Now that we have been presented with this choice and this description of the two alternative roads, which road will we choose to take? The answer appears obvious: Any one with an ounce of sense would choose the smooth and newly paved road.
But hold on a moment. Some conditions are imposed before we make the choice to travel the smooth and hazard-free road. We are told that before we can enter this road, we have to agree to meet certain requirements. Furthermore, some of these requirements may take a little time to meet and we may balk at the difficulty we begin to sense in meeting these conditions. We may begin to feel that taking care of onerous preliminary requirements may be too much trouble and we start looking at the bumpy and unpaved road again. We begin to think that if we are careful and take our time, we may reach our destination safely even if it takes a little more time on the worst road. Then we could skip all of the red tape and time-consuming requirements of gaining entry to the smooth and trouble-free road.
Next let's apply this discussion of the conditions for making a choice of roads to a choice we need to make in our lives. Since we have discussed overweight and obesity so frequently, we will start again with this topic. We have two choices if we are overweight or even obese: First, we can stay on the bumpy road we are already on. We can stay obese and overweight. We can check our blood sugar daily and get frequent medical checkups.
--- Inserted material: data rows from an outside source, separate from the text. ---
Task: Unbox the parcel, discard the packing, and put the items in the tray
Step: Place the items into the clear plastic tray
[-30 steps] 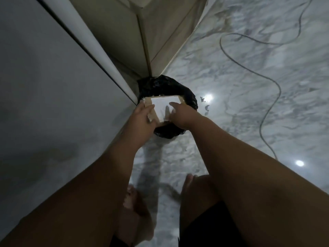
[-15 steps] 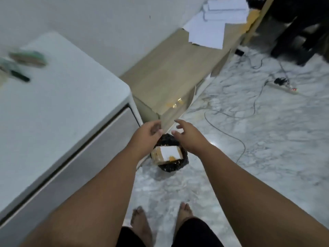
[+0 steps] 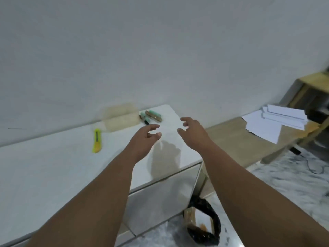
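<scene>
My left hand (image 3: pixel 144 138) and my right hand (image 3: pixel 193 130) hover over the white cabinet top (image 3: pixel 53 166), both empty with fingers spread. Beyond them lie two mint-green items (image 3: pixel 151 116) close to the cabinet's far right corner. A clear tray (image 3: pixel 119 117) stands against the wall just left of them. Down on the floor at the lower right, the brown cardboard box (image 3: pixel 190 217) sits in a bin lined with a black bag (image 3: pixel 210 227).
A yellow utility knife (image 3: pixel 97 140) lies on the cabinet top to the left. A low wooden bench (image 3: pixel 231 138) to the right carries white papers (image 3: pixel 277 122). The floor is marble, with a cable (image 3: pixel 313 166) at the right.
Both hands let go of the box, which stays in the bin. They rose from the bin to above the cabinet top, and my view swung up from the floor.
</scene>
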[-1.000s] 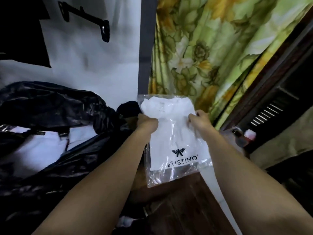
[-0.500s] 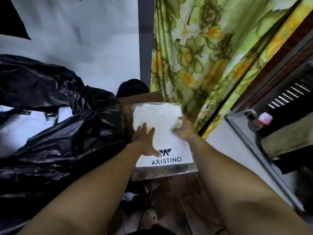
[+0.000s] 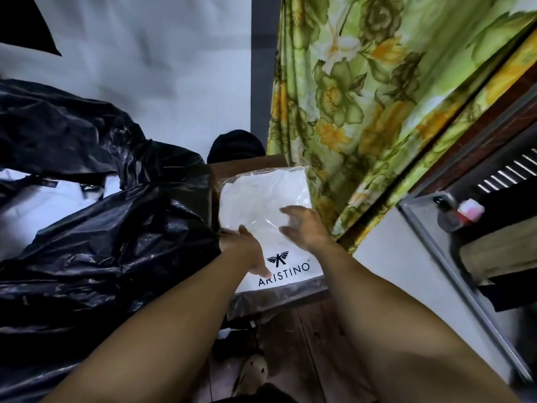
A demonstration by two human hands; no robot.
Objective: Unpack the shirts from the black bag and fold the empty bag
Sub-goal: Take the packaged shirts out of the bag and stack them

We can tempt a dozen more more physical ailments that can be the direct result of our weight condition. We may even take a few months off the end of our life. But if we choose the bumpy road to obesity, we are free to do whatever we want to do. We can eat whatever we want, whenever we want. We can take seconds, or even thirds. We can drink whatever we want. We do not have to worry about watching our weight.
If we get tired of our bumpy road with all of our problems that go along with it, we may decide that we want a smoother road. To choose a smooth road means that we will have to pay a price for traveling on it. We may have to fill in the potholes, so to speak, and fix the rough spots before we see a smoother road. We face up to the fact that no easy or effortless methods exist for solving our problems and repairing our road. We wake up to the reality that our road will not become smoother or easier until we eat less, choose foods more wisely, and take care of ourselves. We come to the realization that we have been short changing ourselves by ignoring the things we needed to do to travel on a smoother road, free from many of the trials and tribulations facing us on the original bumpy road we were on.
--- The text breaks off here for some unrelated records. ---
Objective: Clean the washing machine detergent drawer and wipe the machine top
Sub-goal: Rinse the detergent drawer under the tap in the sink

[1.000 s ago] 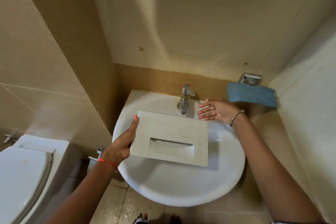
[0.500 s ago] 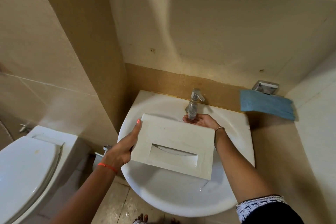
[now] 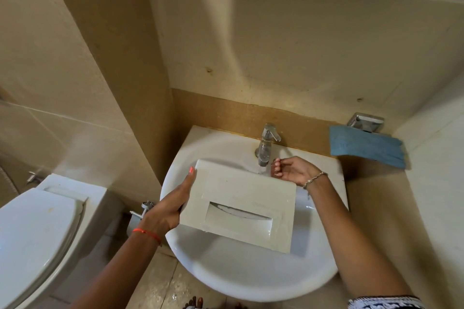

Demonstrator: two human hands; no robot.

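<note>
Your left hand (image 3: pixel 173 206) grips the left edge of the detergent drawer (image 3: pixel 238 206), thumb along the panel, holding it over the sink (image 3: pixel 251 281) directly to that hand's right. Your right hand (image 3: pixel 291 170) holds nothing, fingers loosely curled, just past the drawer's far edge, with the running tap (image 3: pixel 266 145) immediately to its left. A blue cloth (image 3: pixel 366 148) hangs well to that hand's right.
</note>
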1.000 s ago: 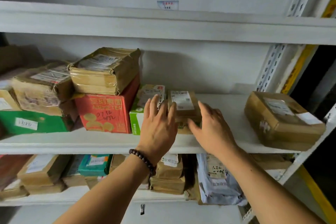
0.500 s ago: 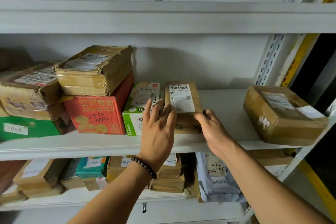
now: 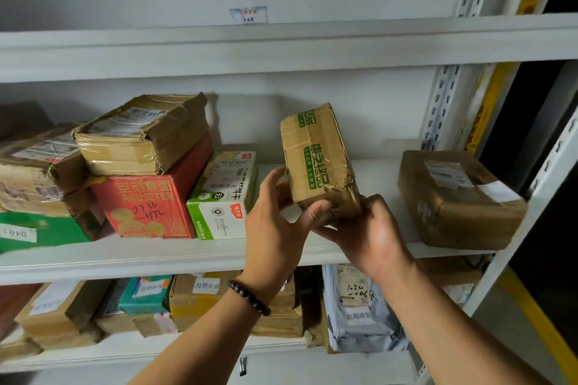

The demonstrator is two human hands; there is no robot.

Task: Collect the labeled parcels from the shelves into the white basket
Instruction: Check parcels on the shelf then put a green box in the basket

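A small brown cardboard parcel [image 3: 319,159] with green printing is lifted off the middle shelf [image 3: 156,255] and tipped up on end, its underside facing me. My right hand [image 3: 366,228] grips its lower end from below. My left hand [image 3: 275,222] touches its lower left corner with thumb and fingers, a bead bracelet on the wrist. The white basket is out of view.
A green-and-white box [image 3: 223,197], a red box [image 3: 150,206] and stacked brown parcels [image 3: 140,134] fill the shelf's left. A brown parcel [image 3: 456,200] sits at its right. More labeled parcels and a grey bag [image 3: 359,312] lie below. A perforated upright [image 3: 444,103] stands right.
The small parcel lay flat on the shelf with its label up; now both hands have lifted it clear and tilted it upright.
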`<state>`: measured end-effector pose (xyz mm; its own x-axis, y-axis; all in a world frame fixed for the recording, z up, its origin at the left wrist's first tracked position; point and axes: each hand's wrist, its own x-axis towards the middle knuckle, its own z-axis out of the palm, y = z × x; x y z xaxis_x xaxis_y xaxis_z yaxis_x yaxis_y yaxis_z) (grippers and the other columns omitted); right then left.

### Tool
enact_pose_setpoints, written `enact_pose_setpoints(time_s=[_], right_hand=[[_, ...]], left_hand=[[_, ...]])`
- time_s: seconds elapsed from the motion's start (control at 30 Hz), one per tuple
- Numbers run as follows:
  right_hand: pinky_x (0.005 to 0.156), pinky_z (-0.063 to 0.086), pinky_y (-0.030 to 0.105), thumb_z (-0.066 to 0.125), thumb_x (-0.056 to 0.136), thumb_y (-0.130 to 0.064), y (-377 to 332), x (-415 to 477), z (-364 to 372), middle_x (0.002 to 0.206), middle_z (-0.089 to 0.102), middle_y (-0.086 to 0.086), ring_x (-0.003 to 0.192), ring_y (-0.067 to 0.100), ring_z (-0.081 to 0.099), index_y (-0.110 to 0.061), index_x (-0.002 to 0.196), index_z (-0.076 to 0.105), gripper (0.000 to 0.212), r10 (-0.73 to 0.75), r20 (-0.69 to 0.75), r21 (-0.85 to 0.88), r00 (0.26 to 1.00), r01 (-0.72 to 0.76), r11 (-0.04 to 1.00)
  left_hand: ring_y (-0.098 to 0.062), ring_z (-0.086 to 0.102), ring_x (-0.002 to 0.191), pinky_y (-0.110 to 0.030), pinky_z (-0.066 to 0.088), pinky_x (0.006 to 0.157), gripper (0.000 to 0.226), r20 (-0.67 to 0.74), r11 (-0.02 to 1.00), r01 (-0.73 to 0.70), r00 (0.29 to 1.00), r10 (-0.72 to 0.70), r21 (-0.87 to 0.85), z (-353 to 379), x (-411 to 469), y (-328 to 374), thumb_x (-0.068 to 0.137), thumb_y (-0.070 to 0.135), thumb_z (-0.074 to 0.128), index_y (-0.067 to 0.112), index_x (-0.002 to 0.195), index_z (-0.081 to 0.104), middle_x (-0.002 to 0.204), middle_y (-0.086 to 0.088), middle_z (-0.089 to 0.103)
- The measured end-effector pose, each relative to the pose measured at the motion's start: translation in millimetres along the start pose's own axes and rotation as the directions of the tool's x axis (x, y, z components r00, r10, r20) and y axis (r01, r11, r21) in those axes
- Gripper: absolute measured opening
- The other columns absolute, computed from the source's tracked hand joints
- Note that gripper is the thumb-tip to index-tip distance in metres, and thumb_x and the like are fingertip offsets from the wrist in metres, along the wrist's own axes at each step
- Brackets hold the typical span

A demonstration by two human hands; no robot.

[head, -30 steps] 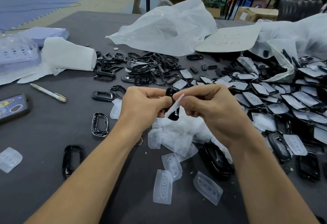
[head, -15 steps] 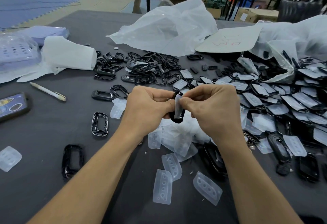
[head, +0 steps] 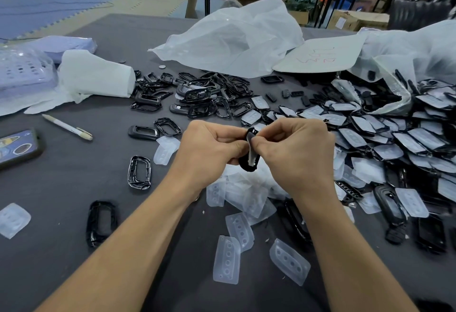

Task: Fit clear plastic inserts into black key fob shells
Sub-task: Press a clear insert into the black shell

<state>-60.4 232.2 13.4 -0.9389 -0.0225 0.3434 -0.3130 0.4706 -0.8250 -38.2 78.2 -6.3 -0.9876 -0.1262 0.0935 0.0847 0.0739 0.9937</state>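
bare grey table [head: 61, 183] left, shell piles [head: 394, 139] crowding right

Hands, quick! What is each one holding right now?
Left hand: closed, gripping the black shell.
Right hand: closed, pinching the clear insert against that shell.

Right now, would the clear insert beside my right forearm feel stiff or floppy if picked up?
Probably floppy: the clear insert looks thin and translucent, like soft moulding. Likely very light. Lying flat, it shouldn't roll.
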Motion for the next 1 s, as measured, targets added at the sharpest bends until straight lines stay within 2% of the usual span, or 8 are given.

I can speak from years of experience about the difference between these two roads I have just described. After years of failure and stubborn refusal to face the reality of my situation, I began writing this blog. The more I wrote about weight loss, the more the necessity of losing weight became paramount in my life. The more I implemented small changes in my diet and my behavior the easier it became to travel my new road. The bumps began leveling out. The doubts and self-recrimination and self punishment over being so obese for so long began to diminish.
Today I weighed 254, down from my maximum weight of 315. I never thought I could ever reach this goal. But when I started down my new road, I never looked back. I never punished myself for being stupid and careless. I never made a major mistake by going on a mindless detour or giving up. My actions became more and more automatic. So today, the road is becoming smoother and easier. If my example would provide encouragement for even one other person I would feel that my writing efforts have been worthwhile. But, more important, if no one else ever benefited one iota from my blog efforts, the fact that I was able to conquer a problem that had defied me for over three decades has made my efforts more than worthwhile.
Task Number 282: Choose a smoother road and make your life easier. Good luck, may your travels be safe and smooth, and may your life become easier. The Curmudgeonly Professor.